● **Your goal**: Where the line with "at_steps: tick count" appears below, start writing out lines exactly, and finish with the line with "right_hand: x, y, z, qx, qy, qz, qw", which is included; write out nothing else.
● ● ● ● ● ● ●
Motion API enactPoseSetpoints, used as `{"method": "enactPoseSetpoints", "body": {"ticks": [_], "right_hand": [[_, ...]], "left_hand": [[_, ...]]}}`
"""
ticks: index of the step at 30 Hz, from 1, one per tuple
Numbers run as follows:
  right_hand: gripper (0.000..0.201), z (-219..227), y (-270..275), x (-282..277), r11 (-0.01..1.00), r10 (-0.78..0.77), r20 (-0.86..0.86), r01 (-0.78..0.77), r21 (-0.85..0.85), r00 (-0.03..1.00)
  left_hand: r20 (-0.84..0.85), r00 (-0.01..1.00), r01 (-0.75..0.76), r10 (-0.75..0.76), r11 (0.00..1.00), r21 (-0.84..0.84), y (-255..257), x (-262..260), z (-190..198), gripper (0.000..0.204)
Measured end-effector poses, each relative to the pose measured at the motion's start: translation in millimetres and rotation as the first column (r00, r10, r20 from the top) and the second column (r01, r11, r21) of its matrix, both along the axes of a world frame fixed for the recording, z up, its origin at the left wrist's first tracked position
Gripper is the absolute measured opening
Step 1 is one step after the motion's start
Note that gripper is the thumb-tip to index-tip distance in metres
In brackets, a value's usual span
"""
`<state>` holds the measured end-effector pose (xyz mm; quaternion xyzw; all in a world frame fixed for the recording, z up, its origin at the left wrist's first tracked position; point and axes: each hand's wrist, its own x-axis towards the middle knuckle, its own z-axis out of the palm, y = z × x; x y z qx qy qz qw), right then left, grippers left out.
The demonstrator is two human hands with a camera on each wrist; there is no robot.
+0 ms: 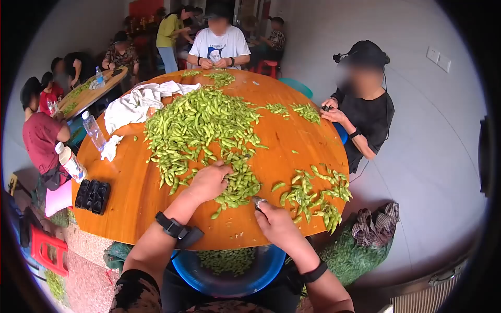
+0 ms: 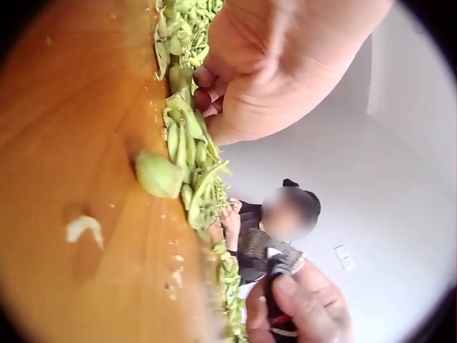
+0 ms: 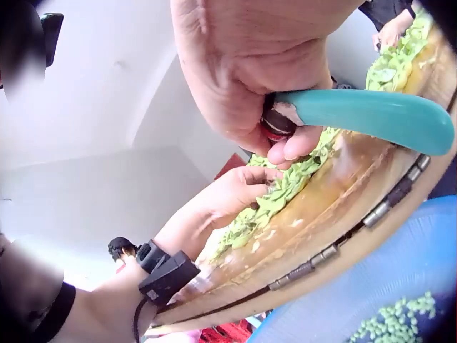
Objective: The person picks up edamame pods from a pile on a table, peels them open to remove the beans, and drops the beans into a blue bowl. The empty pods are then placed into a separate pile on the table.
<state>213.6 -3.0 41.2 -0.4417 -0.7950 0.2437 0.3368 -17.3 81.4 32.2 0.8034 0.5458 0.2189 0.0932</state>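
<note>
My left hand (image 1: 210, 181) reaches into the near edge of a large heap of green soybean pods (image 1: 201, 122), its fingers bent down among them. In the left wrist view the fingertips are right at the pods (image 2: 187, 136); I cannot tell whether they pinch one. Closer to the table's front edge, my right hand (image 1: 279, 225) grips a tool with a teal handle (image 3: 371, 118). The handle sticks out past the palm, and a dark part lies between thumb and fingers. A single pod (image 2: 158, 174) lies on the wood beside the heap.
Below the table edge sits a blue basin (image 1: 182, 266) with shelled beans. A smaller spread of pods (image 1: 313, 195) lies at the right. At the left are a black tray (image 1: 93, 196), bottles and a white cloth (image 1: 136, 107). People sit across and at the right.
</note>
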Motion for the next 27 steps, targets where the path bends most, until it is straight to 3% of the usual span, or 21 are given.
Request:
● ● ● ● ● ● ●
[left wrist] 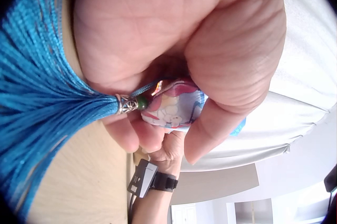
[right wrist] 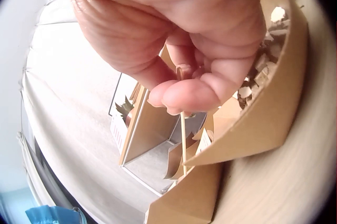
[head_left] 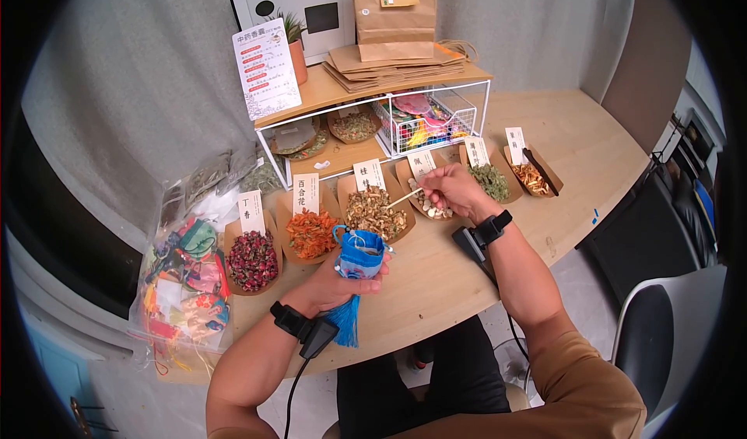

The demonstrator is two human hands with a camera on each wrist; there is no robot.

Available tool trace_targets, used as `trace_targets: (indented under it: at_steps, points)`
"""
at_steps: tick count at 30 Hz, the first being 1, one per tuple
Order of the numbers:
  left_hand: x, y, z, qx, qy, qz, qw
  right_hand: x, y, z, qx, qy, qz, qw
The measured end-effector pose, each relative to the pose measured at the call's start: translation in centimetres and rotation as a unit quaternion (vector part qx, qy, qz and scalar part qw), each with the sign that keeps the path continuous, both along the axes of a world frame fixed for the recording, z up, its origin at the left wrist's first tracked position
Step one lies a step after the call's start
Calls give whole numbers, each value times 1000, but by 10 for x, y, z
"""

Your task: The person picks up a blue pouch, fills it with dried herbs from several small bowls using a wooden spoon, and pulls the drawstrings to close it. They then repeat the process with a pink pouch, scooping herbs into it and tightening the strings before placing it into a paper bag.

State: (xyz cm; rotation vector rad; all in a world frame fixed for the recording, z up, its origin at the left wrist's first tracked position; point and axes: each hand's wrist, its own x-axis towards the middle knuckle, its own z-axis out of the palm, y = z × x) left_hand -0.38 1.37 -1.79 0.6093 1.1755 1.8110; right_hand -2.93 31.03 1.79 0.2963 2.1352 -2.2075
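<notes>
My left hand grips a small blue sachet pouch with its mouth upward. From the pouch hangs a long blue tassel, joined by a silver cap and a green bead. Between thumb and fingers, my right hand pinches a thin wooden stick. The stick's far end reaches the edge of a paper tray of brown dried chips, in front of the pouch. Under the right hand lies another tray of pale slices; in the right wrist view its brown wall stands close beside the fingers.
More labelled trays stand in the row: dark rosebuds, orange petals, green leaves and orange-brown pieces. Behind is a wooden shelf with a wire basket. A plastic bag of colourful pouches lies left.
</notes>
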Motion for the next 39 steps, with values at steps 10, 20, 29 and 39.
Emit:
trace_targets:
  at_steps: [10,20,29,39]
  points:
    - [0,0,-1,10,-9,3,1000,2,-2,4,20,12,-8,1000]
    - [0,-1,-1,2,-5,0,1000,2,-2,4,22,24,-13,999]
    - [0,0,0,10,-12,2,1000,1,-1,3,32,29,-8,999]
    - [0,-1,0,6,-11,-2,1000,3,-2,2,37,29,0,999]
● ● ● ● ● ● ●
● **Response below**:
at_steps: tick count at 30 Hz, the first being 1, one per tuple
Order of the numbers:
  left_hand: x, y, z, qx, qy, qz, qw
  right_hand: x, y, z, qx, qy, qz, qw

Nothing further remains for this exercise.